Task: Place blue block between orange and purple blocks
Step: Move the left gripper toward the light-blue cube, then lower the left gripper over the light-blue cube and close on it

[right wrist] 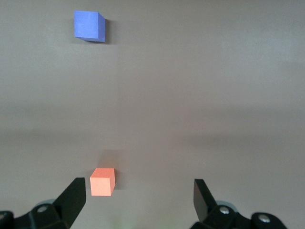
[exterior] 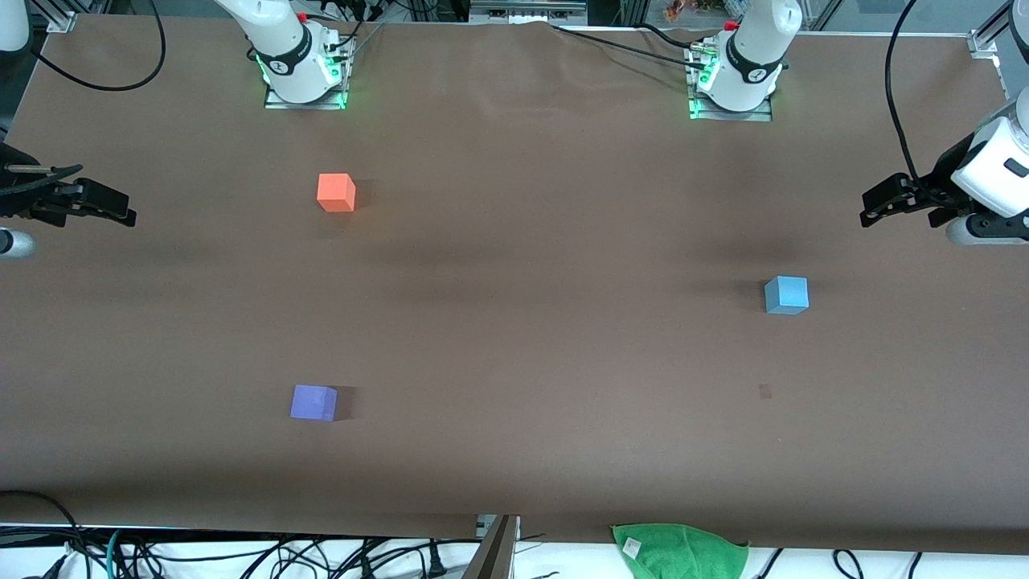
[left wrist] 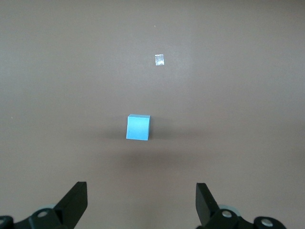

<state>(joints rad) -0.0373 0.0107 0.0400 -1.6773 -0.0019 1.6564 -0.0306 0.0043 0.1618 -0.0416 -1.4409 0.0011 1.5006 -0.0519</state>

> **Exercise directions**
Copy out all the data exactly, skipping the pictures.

> **Solved problem**
Task: Place blue block between orange and purple blocks
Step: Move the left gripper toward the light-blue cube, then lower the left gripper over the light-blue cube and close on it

[right wrist] 
[exterior] 
[left wrist] 

<state>(joints rad) -0.0373 0.0107 0.0400 -1.6773 -0.0019 1.6564 -0.0306 0.0043 0.1618 -0.0416 -1.4409 0.0011 1.5006 -0.0519</state>

This exercise is complete.